How Strong Is K.P. Energy's Balance Sheet?

The latest balance sheet data shows that K.P. Energy had liabilities of ₹2.81b due within a year, and liabilities of ₹2.45b falling due after that. Offsetting these obligations, it had cash of ₹763.2m as well as receivables valued at ₹3.22b due within 12 months. So it has liabilities totalling ₹1.28b more than its cash and near-term receivables, combined.

Given K.P. Energy has a market capitalization of ₹35.8b, it's hard to believe these liabilities pose much threat. But there are sufficient liabilities that we would certainly recommend shareholders continue to monitor the balance sheet, going forward.

We use two main ratios to inform us about debt levels relative to earnings. The first is net debt divided by earnings before interest, tax, depreciation, and amortization (EBITDA), while the second is how many times its earnings before interest and tax (EBIT) covers its interest expense (or its interest cover, for short). Thus we consider debt relative to earnings both with and without depreciation and amortization expenses.

K.P. Energy's net debt is sitting at a very reasonable 1.9 times its EBITDA, while its EBIT covered its interest expense just 5.3 times last year. While that doesn't worry us too much, it does suggest the interest payments are somewhat of a burden.
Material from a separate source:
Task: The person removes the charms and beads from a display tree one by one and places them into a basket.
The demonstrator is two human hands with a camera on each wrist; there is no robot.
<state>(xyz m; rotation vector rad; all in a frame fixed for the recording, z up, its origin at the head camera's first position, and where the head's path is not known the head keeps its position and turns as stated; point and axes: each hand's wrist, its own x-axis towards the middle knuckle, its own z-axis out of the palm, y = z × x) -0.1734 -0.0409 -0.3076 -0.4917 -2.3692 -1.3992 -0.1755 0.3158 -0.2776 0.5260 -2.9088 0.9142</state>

It is well worth noting that K.P. Energy's EBIT shot up like bamboo after rain, gaining 42% in the last twelve months. That'll make it easier to manage its debt. There's no doubt that we learn most about debt from the balance sheet. But it is K.P. Energy's earnings that will influence how the balance sheet holds up in the future. So if you're keen to discover more about its earnings, it might be worth checking out this graph of its long term earnings trend.

Finally, a business needs free cash flow to pay off debt; accounting profits just don't cut it. So we clearly need to look at whether that EBIT is leading to corresponding free cash flow. During the last three years, K.P. Energy burned a lot of cash. While investors are no doubt expecting a reversal of that situation in due course, it clearly does mean its use of debt is more risky.

Our View

K.P. Energy's conversion of EBIT to free cash flow was a real negative on this analysis, although the other factors we considered were considerably better. There's no doubt that its ability to to grow its EBIT is pretty flash. When we consider all the elements mentioned above, it seems to us that K.P. Energy is managing its debt quite well. Having said that, the load is sufficiently heavy that we would recommend any shareholders keep a close eye on it. When analysing debt levels, the balance sheet is the obvious place to start. However, not all investment risk resides within the balance sheet - far from it. For example - K.P. Energy has 3 warning signs we think you should be aware of.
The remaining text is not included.